“Most artists have an obsession that defines their work,” reads the message from Banksy on the wall of Glasgow’s city centre GoMA gallery. “Monet had light, Hockney has colour, I’ve got police response time.” Response time was key yesterday when the world’s most famous and celebrated graffiti artist announced his first solo show in 14 years. Cut & Run – 25 Years of Card Labour had been kept secret right up until the day tickets went on sale. The fast-fingered first members of the public who managed to snag tickets will go through the doors (their phones safely locked away to prevent spoilers) on Sunday.
Members of the press who were able to scramble to GoMA quickly were allowed through the doors and into Banksy’s world last night. Whether it was an attempt to get critics’ hearts pumping like his does when he’s breaking laws in the name of art, I can’t say. But for those of us able to snap up those few available places, revelation and adrenaline awaited.
Banksy’s last solo show was at Bristol Museum, chosen so the secretive artist could thank his hometown. Glasgow has been chosen, he tells us right at the start of the show, because it is home to his “favourite work of art in the UK”. He doesn’t mean Salvador Dali’s Christ of St John of the Cross, which resides in Kelvingrove gallery in the west end. Nor does he mean any of the contemporary work that graces Tramway’s walls in the south of the city. No – he’s referring to the traffic cone that perpetually rests atop the statue of the Duke of Wellington directly outside GoMA. The statue’s unplanned hat has long been a symbol of Glasgow’s renegade spirit, since “despite the best efforts of council and police, every time one is removed another takes its place.”
It’s not hard to see why Banksy would feel an affinity with that cone – it lives on the verge between creation and vandalism, overlaying a democratic and insurrectionist meaning over the establishment. Just like the best of what he does.

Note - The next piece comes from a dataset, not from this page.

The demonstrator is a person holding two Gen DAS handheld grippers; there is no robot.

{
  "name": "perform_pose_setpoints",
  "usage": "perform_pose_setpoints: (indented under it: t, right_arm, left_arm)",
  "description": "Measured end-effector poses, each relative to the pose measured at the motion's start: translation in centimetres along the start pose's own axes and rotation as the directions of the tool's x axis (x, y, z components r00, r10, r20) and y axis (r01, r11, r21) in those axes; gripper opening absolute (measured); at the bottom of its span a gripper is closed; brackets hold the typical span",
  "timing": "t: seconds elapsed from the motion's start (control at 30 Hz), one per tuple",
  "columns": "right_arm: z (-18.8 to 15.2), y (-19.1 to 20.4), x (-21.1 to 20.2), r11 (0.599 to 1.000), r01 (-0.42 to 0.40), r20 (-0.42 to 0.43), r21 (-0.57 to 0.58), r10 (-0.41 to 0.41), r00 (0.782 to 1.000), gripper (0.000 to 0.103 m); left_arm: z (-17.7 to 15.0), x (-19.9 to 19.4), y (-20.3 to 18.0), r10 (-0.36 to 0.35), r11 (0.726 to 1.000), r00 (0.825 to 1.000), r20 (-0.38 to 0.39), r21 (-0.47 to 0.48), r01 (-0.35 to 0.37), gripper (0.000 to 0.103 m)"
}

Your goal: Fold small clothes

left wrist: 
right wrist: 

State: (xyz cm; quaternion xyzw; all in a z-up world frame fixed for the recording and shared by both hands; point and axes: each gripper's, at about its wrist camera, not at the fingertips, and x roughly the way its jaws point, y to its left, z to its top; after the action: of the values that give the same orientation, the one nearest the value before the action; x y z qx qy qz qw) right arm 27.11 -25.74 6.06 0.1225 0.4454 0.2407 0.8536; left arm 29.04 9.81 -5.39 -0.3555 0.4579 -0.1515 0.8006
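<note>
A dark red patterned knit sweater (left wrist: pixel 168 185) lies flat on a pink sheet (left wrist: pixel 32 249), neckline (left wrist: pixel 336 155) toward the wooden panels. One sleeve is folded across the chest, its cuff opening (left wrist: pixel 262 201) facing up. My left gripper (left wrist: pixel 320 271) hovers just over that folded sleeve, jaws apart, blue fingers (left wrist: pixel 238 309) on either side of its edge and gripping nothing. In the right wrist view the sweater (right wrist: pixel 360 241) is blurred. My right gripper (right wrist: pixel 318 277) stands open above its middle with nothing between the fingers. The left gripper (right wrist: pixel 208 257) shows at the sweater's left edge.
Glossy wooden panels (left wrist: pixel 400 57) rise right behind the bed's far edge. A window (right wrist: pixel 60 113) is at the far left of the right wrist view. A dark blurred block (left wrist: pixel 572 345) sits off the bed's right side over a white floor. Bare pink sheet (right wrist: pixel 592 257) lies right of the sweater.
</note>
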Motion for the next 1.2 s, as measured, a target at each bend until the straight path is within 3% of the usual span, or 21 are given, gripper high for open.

As the first exhibition ever to show the stencils Banksy uses to transform abandoned places, street corners, war zones and placards, Cut & Run is the closest we’ve come to seeing behind his mask. These cardboard relics – many of them also painted on to create new reinterpretations – are hung a foot or so off the walls and dramatically lit, their shadows play across their backdrops to form striking light-shapes. The effect is jaw-dropping. Yet for Banksy-watchers, it’s the storytelling that really raises the hairs on the back of your neck.
There’s the bus shelter he wanted to dent to make it look as though a painted pair of elderly dancers had damaged it in their enthusiasm. Failing in his first attempt to create the requisite indents, eventually he had to use a forklift truck.